Collective consultation: when is a “proposal” made?
We are continuing to see increased demand from clients for support on redundancy exercises and collective consultation processes. With ongoing economic uncertainty and rising unemployment, that trend is unlikely to abate in the near term. The stakes are also higher than ever in light of changes implemented by the Employment Rights Act. Where an employer is proposing to make 20 or more redundancies at one establishment within a 90‑day period, it must collectively consult with employee representatives. From April 2026 the potential liability for getting this wrong is up to 180 days’ uncapped pay per affected employee (with failure to notify the Secretary of State carrying criminal risk). Getting the trigger point for consultation right therefore remains critical. A recent case serves as a salient reminder that a “proposal” arises before redundancies become inevitable.
In Ellard & ors v Alliance Transport Technologies Ltd (in administration) [2025] EAT 169, the employer, Alliance Transport Technologies (“ATT”) entered administration on 2 May 2023. The administrators made 15 employees redundant on that date, with most of the remaining workforce dismissed on 5 May once an attempt to complete a sale as a going concern to a single interested party failed. The question before first the Tribunal and then the EAT was whether a duty to consult arose in respect of the earlier dismissals – when business closure was already under consideration, but there were ongoing discussions with a buyer for the sale of the business as a going concern.
The EAT found that it did. It emphasised that the statutory question is whether the employer was “proposing to dismiss” 20 or more employees within a 90‑day period. That requires a forward-looking assessment of the relevant 90-day period, taking into account future events, even if uncertain. The duty is therefore triggered where there is a clear, albeit provisional, intention to effect redundancies within the relevant period, even if alternatives (such as a sale) are still being explored. In business closure cases, established case law confirms there is only a proposal when closure moves beyond being merely mooted to becoming a fixed (albeit provisional) intention. In this case, it was highly relevant that, by 2 May, the evidence showed that a going-concern sale was not realistically achievable (or unlikely) and closure was the likely outcome if the remaining interested party pulled out; that was enough to amount to “proposing” collective redundancies at that point.
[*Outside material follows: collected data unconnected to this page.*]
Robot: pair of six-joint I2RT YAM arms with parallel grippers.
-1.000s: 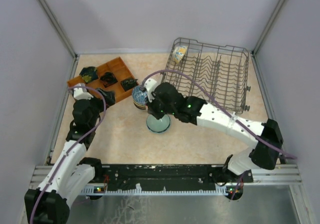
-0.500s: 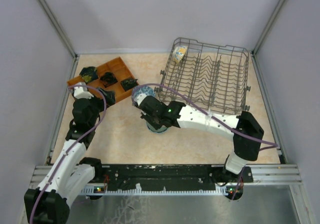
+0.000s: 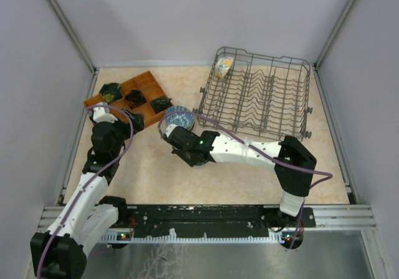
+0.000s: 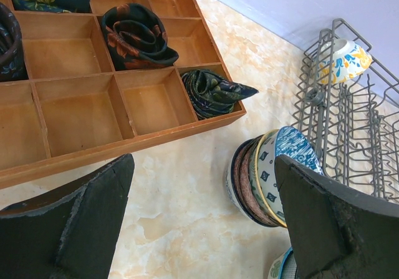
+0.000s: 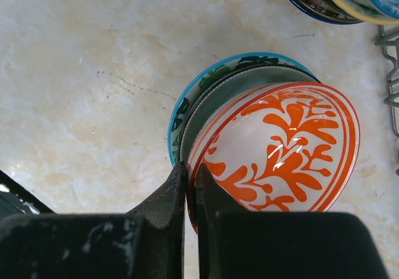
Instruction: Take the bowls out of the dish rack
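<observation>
**Orange bowl pinched by the rim, over the low stack**

My right jaws are clenched on the near rim of the white ceramic bowl with the orange leaf pattern (image 5: pixel 274 154), one finger inside the wall and one outside. The bowl sits tilted over a low stack on the marbled beige table (image 3: pixel 156 173): a dark grey bowl directly under it, and under that a bowl with a teal rim (image 5: pixel 194 90). I cannot tell whether the orange bowl already rests on the grey one or hangs just above it.

It is glazed ceramic, so I judge it stiff, slick and quick to chip. It looks light enough for a rim pinch, but held at one edge it will want to swing. I would set it down slowly and level before letting go.

To the left, my left jaws are released, spread wide with nothing between them, hovering near the brown wooden compartment tray (image 4: pixel 81 117). The tray holds dark folded cloths (image 4: pixel 138 37).

Just beyond my right jaws, between that tray and the rack, is a taller nested stack of patterned bowls (image 3: pixel 179 115), with a blue-and-white one on top.

Farther right is the grey wire dish rack (image 3: pixel 265 55). I see only one bowl left in it, white with yellow and blue marks (image 4: pixel 341 60), propped on edge in the far left corner. I would take that one by the part of its rim that stands free of the wires and lift it straight up, so the glaze does not scrape.
</observation>
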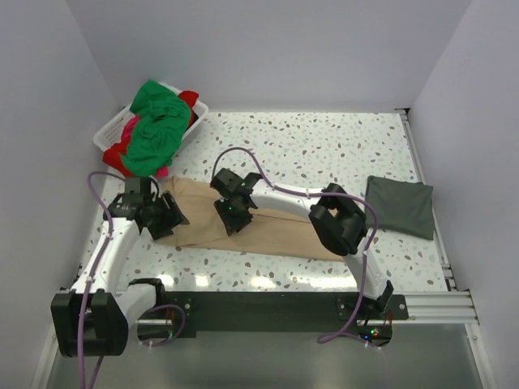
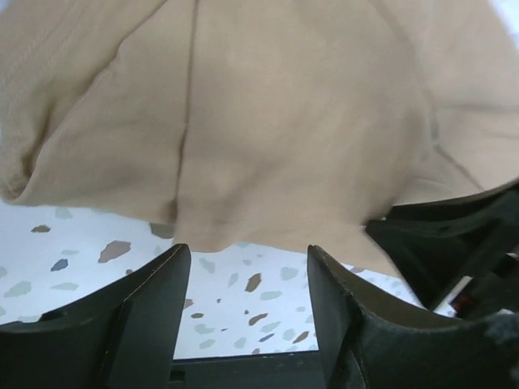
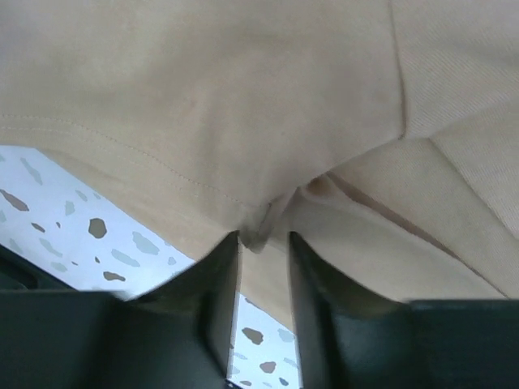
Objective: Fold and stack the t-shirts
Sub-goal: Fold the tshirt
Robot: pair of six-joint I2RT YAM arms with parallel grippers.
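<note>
Tan shirt (image 1: 280,231) lies on surface (image 1: 324,146), likely mid-fold. Left gripper (image 2: 247,255) released, jaws wide at its edge. Right gripper (image 3: 263,239) barely parted round a cloth pucker; grip uncertain. Grey shirt (image 1: 399,207) folded aside, probably the stack base.

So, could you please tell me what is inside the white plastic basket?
A bright green cloth shirt heaped on top, with red cloth and pink cloth peeking out beside it. Anything deeper is covered.
</note>
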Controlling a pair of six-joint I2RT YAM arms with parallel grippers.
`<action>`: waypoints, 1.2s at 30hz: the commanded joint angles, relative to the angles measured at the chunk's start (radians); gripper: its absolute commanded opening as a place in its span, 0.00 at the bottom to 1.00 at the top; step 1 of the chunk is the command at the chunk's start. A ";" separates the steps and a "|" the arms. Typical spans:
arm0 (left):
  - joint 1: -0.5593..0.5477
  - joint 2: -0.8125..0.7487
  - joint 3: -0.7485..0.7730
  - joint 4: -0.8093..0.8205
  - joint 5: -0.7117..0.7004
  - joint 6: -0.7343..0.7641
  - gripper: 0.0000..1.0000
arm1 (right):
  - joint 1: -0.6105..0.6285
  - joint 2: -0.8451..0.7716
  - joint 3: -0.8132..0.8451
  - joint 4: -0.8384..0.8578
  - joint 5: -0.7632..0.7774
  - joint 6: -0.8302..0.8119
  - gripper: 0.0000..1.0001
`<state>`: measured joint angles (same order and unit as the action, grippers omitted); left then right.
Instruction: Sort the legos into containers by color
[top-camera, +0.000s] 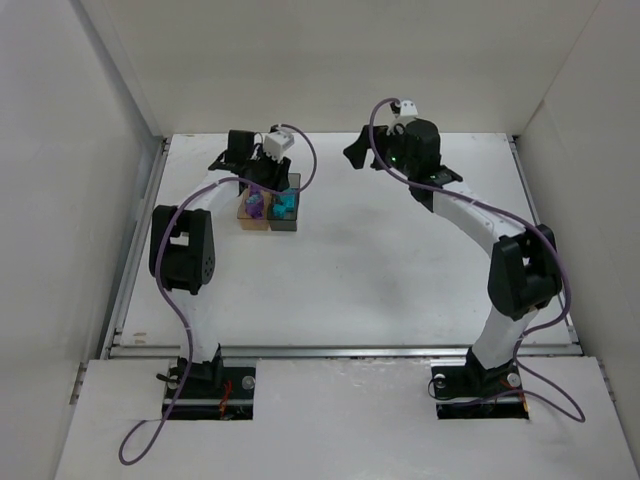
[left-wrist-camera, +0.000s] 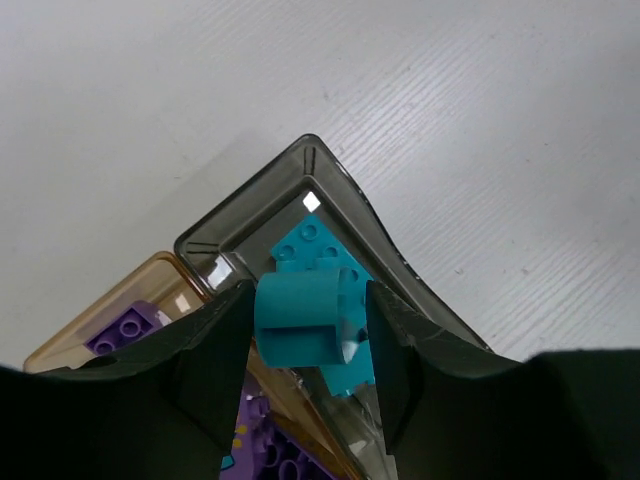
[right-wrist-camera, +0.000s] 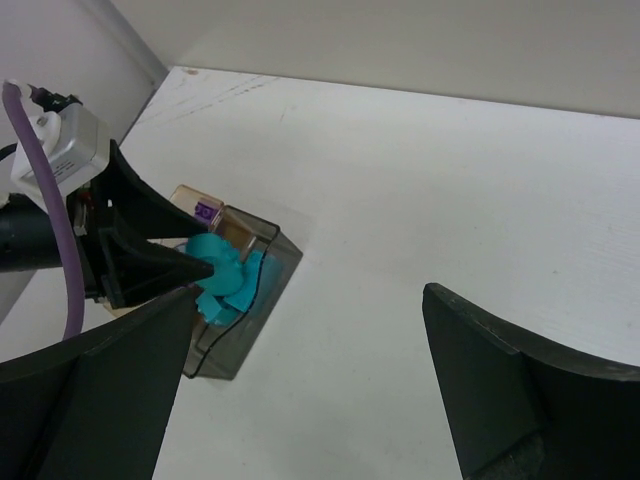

Consistent with recent case law, Ellard confirms that the trigger for collective consultation obligations is inherently forward-looking, the decision confirms that Tribunals will take a broad, practical view of what amounts to a “proposal”, something more than a mere possibility but short of a final decision. In practice, employers cannot safely defer consultation until proposals crystallise and redundancy remains the only option on the table. Where the direction of travel is sufficiently established (even conditionally), the duty is likely already engaged. The case is also a reminder that attempts to segment dismissals into stages, or to focus narrowly on what is proposed “on the day”, are unlikely to withstand scrutiny. More broadly, it underlines the need to document contemporaneous thinking carefully and to keep the consultation trigger under continuous review, particularly in fast-moving situations such as restructurings or insolvency processes.